Using GPS Surveys to Monitor Glacier Health
Ella Keenan, University of Wisconsin - Eau Claire
Lara Hughes-Allen, University of Southern California
Mickey MacKie, Harvard University
GPS is an important tool for documenting the locations of data collected on the Juneau Icefield, and helps us get a better understanding of how the Taku Glacier works. Traditionally, mass balance pits have been the primary method for tracking the long term growth and retreat of glaciers. However, mass balance pits are dug only in certain locations, making it difficult to determine trends in other areas. High resolution GPS are used to collect elevation and velocity data, which augments mass balance data and tells us more about glacier dynamics.

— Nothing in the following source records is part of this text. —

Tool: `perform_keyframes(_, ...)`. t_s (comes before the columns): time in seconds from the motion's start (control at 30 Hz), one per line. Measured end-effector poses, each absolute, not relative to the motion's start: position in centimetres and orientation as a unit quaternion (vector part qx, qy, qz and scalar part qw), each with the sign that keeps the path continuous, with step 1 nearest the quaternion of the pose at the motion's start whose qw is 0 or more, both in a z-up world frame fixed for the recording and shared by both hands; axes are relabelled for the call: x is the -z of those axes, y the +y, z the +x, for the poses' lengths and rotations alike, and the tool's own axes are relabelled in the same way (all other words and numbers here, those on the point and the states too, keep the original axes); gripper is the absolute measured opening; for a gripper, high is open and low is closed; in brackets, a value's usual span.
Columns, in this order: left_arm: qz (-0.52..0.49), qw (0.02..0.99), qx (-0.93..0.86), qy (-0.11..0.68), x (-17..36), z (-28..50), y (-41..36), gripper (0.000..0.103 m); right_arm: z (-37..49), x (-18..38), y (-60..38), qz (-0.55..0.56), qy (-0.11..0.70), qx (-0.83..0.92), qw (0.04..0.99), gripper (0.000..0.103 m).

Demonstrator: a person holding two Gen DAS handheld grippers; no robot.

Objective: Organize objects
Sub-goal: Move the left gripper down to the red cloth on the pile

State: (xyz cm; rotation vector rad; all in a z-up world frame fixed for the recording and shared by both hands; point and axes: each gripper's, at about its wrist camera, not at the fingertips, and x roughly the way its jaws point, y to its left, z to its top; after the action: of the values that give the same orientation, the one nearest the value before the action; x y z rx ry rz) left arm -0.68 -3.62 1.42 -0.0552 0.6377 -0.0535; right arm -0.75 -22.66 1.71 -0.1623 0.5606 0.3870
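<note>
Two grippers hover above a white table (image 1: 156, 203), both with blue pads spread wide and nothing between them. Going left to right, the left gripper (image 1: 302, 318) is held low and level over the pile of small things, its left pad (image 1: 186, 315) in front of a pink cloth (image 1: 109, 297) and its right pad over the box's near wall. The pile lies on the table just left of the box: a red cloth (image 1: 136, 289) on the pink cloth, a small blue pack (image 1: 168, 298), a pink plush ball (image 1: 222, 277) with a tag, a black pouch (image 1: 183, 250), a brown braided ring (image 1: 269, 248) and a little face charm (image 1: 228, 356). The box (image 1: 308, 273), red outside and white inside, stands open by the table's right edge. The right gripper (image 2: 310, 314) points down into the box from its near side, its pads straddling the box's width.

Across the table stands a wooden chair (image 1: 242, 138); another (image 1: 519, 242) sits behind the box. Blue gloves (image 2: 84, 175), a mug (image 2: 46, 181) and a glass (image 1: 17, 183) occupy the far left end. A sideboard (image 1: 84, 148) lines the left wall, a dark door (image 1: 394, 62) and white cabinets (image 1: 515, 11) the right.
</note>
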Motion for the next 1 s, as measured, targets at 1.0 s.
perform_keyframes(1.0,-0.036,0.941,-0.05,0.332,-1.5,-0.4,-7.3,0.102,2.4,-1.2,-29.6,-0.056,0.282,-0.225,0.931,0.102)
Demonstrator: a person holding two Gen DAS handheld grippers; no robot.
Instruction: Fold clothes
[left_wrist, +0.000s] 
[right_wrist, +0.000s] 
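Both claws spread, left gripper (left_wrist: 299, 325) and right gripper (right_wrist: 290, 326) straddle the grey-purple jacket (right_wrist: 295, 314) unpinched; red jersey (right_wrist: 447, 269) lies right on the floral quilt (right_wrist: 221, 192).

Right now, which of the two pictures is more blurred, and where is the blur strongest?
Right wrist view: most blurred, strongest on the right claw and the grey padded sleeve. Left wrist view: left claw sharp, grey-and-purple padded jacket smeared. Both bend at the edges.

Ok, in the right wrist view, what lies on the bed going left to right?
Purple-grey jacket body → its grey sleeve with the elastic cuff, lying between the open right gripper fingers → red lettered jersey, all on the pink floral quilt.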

Across the entire Taku Glacier system, elevation and location data are collected using a Trimble GPS. We ride to different measurement points on snow machines (my favorite is named “Thor”). GPS measurements are taken in profiles going up and down the glacier, as well as across. Based on these elevation data, we can determine whether the Taku Glacier system is losing or gaining mass in any areas and the magnitude of these changes.
We can also find the velocity of the glacier by putting flags in the ice, measuring their positions, and re-measuring their positions a week later.
We measure the same exact locations each year. This makes it easy to compare data between years all the way back to 1993 when digital collection began. Locational data are also taken by the student groups studying Ground Penetrating Radar, albedo and reflectance, and water isotopes. These different data sets complement one another and make it possible to monitor a suite of changes that are occurring on the Icefield.
Any changes in ice thickness and glacier velocity that are documented by the yearly GPS survey can be used to understand overall glacier health. As man-made climate change continues to escalate, the data collected at the Juneau Icefield Research Program will help to inform predictions about future glacier response to temperature and precipitation changes.